▸ Prompt:
For each line of the listing below that contains the string "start", copy the line.

▸ Dataset content:
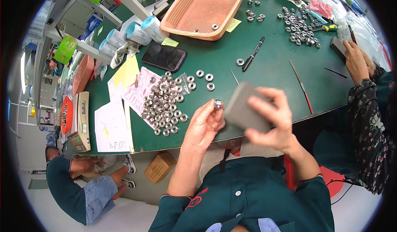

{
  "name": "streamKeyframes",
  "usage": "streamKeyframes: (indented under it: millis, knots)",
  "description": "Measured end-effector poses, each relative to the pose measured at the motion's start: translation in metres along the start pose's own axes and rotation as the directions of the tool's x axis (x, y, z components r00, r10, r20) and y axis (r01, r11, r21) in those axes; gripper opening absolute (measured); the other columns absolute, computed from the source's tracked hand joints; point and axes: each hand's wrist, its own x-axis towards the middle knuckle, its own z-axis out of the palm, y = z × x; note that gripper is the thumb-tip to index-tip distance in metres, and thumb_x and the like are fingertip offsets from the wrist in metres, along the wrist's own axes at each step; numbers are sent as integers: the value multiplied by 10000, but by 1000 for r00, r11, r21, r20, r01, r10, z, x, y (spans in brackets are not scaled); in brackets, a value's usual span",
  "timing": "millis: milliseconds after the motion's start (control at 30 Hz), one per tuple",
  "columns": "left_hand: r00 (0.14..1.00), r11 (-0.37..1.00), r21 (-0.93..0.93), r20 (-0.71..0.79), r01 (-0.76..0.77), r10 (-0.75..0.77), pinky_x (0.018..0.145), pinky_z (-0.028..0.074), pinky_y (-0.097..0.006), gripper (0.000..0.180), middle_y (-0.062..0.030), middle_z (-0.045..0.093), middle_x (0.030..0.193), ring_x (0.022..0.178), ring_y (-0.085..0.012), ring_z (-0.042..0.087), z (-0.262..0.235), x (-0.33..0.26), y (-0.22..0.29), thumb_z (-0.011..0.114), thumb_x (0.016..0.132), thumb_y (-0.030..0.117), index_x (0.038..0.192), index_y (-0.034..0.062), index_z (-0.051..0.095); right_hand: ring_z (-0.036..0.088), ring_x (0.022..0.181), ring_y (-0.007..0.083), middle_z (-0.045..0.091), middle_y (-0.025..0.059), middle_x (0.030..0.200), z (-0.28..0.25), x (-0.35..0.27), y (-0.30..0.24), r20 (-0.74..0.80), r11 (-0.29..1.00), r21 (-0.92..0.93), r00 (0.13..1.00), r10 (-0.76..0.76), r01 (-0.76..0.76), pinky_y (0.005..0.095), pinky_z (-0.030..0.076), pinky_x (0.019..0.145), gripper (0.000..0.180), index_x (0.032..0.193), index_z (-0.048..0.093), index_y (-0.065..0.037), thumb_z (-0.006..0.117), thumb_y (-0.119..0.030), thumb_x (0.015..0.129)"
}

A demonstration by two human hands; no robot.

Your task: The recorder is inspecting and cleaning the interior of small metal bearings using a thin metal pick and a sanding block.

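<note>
My left hand (201, 126) pinches a small shiny metal ring (218, 104) between thumb and fingertips, just above the table's front edge. Right beside it, my right hand (275, 118) grips a grey sanding block (246, 108), smeared by motion. The block's near edge is close to the ring; whether they touch I cannot tell. To the left of my left hand lies a heap of similar metal rings (159, 104), partly on a pink sheet (138, 89). Several single rings (209, 77) sit apart from the heap. A thin pointed tool (234, 76) lies partly hidden behind the block.
A pink plastic basket (178, 23), a phone (164, 57), a black pen (253, 54) and a red-handled file (302, 87) lie on the green table (198, 50). More rings (300, 27) are at far right. A co-worker's hands (356, 60) hold a dark block; another person (78, 186) sits at left.
</note>
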Motion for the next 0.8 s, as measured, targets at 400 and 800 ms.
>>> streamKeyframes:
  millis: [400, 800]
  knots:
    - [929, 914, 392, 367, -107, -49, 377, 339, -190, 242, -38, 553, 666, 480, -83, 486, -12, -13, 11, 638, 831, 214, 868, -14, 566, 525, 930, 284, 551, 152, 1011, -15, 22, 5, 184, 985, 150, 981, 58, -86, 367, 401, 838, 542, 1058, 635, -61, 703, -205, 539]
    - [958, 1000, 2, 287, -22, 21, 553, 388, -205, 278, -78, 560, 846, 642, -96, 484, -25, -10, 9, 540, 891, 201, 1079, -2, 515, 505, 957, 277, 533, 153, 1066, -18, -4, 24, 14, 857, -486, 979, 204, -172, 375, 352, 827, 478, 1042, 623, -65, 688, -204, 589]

▸ Written solution:
  "description": "Measured end-effector poses, each relative to the pose measured at the motion's start: translation in metres along the start pose's own axes and rotation as the directions of the tool's x axis (x, y, z components r00, r10, r20) and y axis (r01, r11, r21) in those axes; gripper opening absolute (measured); the other columns absolute, computed from the source's tracked hand joints; point and axes: each hand's wrist, its own x-axis towards the middle knuckle, its own z-axis out of the palm, y = z × x; note that gripper is the thumb-tip to index-tip distance in metres, and thumb_x and the like are fingertip offsets from the wrist in metres, along the wrist's own axes at each step; numbers are sent as integers: the value multiplied by 10000, but by 1000 for r00, r11, r21, r20, r01, r10, z, x, y (spans in brackets are not scaled); in brackets, a value's usual span",
  "timing": "millis: milliseconds after the motion's start (control at 30 Hz), one per tuple",

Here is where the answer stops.